Les agressions contre les chrétiens, et plus particulièrement contre les catholiques, connaissent une recrudescence préoccupante en Europe et en Amérique latine. Plusieurs rapports émanant d’organismes spécialisés confirment cette tendance alarmante.
Une augmentation significative des crimes de haine
En 2023, l’Observatoire de l’intolérance et de la discrimination contre les chrétiens en Europe a recensé 2 444 crimes de haine visant les chrétiens dans 35 pays européens. Parmi eux, 232 cas concernaient des agressions directes, allant du harcèlement aux violences physiques. La France se distingue tristement en concentrant près de la moitié de ces attaques.
De son côté, la fondation pontificale Aide à l’Église en Détresse a également mis en évidence cette montée des persécutions dans son rapport annuel sur la liberté religieuse. Il y est souligné que de plus en plus d’actes sont commis par des groupes prônant des idéologies hostiles aux croyances religieuses, en particulier aux valeurs chrétiennes.
Une persécution qui s’étend à l’Amérique latine
Le phénomène ne se limite pas à l’Europe. En Argentine, au Brésil, au Chili, en Colombie, au Mexique et dans plusieurs autres pays d’Amérique latine, des attaques contre des religieux, des actes de vandalisme et des profanations ont été signalés. Dans certains cas, ces actes relèvent clairement du crime.
Polonia Castellanos, présidente de l’association Avocats Chrétiens, déplore une tolérance inquiétante face aux atteintes contre les catholiques. Elle souligne que, lorsqu’une autre communauté est visée, les réactions sont immédiates, alors que les agressions contre les chrétiens passent souvent sous silence. Pour elle, cette situation est en partie due à la passivité des fidèles, qui ont trop longtemps accepté ces outrages sans réagir fermement.

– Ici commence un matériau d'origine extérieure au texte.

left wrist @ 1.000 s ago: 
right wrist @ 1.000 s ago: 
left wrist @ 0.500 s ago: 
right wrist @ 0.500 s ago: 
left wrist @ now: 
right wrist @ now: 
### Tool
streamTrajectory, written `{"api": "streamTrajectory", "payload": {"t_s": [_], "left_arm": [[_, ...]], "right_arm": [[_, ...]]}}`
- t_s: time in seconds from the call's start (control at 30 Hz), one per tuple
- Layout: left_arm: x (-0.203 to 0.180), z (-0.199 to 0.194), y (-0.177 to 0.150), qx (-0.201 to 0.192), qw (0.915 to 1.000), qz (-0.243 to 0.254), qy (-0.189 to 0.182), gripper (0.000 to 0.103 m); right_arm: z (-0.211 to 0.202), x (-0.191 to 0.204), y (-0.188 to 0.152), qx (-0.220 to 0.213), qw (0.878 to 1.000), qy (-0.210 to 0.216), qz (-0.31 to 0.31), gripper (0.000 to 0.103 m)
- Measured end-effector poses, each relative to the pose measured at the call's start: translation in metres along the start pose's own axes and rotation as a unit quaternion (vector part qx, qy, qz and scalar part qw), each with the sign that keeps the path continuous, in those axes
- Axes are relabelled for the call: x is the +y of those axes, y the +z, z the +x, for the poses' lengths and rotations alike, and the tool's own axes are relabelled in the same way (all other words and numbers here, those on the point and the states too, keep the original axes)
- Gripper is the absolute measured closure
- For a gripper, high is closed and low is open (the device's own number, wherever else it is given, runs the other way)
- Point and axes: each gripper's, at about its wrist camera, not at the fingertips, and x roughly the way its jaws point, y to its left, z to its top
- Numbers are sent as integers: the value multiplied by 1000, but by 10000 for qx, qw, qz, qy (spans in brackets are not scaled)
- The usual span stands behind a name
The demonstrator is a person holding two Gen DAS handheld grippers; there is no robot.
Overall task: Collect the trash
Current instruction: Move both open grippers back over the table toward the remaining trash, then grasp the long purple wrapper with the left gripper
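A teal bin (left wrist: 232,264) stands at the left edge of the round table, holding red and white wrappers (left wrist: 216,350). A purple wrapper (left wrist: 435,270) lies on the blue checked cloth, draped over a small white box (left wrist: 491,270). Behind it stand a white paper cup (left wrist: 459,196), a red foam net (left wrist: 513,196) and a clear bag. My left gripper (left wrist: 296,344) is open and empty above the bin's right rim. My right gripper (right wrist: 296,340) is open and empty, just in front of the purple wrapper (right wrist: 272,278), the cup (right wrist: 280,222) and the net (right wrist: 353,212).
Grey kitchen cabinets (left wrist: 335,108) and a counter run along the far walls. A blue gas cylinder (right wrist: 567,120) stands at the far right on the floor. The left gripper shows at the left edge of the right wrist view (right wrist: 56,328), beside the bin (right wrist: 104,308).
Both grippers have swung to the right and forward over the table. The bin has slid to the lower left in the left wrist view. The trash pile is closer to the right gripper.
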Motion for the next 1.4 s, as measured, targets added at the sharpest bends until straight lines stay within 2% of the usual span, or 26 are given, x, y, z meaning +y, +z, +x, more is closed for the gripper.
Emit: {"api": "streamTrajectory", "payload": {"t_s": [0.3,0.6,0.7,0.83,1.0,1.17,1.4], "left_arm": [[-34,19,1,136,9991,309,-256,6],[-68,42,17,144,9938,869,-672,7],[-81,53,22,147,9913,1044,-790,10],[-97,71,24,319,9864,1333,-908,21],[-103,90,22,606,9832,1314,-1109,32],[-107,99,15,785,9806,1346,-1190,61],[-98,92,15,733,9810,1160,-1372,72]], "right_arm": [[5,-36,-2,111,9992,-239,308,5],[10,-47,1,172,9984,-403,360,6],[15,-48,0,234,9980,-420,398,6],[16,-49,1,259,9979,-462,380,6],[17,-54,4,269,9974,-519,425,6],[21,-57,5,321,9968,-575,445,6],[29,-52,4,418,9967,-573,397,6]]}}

Des manifestations culturelles offensantes
Outre les agressions physiques et les actes de vandalisme, des attaques plus insidieuses prennent la forme de provocations culturelles. Ainsi, lors de la cérémonie d’ouverture des Jeux Olympiques de Paris 2024, une parodie de la Cène a choqué de nombreux fidèles. En Amérique latine, des expositions et des spectacles blasphématoires, comme une pièce de théâtre au Pérou ridiculisant la Vierge Marie, ont suscité l’indignation.
Uriel Esqueda, de la plateforme mexicaine Actívate, estime que ces attaques sont en train de se normaliser, contribuant à un climat de persécution larvée. Il insiste sur l’importance de sensibiliser et de structurer une réponse efficace pour dénoncer ces atteintes à la liberté religieuse.
Une volonté d’effacer le catholicisme
Marcial Padilla, directeur de l’organisation mexicaine ConParticipación, rappelle que certains courants idéologiques cherchent à éradiquer la présence catholique dans la société, que ce soit dans l’éducation, les lois ou la culture. Il constate que le principe de laïcité est souvent détourné pour justifier une intolérance systématique envers la foi catholique.
Au Mexique, par exemple, les symboles nationaux bénéficient d’une protection juridique stricte, alors que les images et lieux religieux peuvent être profanés sans conséquence. Le prêtre Hugo Valdemar souligne cette contradiction et met en garde contre un climat persistant d’hostilité envers l’Église.
Face à cette situation, des voix catholiques s’élèvent pour appeler à une prise de conscience. Le père Juan Manuel Góngora, en Espagne, dénonce une augmentation des profanations eucharistiques et des agressions contre les chrétiens. Il attribue cette évolution aux politiques laïcistes et à l’influence grandissante des courants antichrétiens dans les médias.
Polonia Castellanos s’inquiète de la suppression des lois protégeant les sentiments religieux en Espagne, ce qui, selon elle, ouvrirait la voie à une multiplication des offenses contre les chrétiens. Elle insiste sur l’importance de défendre la liberté d’expression sans que cela ne devienne un prétexte pour insulter et humilier les croyants.
Une réponse nécessaire des catholiques
Alberto González Cáceres, président du Centre d’études juridiques Saint Thomas More au Pérou, regrette que la défense de la liberté religieuse ne soit pas une priorité pour la majorité des citoyens. Face à cette indifférence, il appelle les catholiques à réagir de deux manières essentielles : par la prière et par une formation solide en doctrine chrétienne.
Il rappelle que l’État n’offrira aucune protection si les catholiques eux-mêmes ne s’engagent pas à défendre leur foi. La situation actuelle, bien que préoccupante, peut être inversée si les fidèles prennent conscience de l’enjeu et agissent en conséquence.
Malgré ces défis, l’espérance demeure. L’Église a traversé de nombreuses épreuves au fil des siècles et a toujours su renaître plus forte. La persévérance dans la foi et l’unité des croyants seront les clés pour faire face à ces nouvelles persécutions.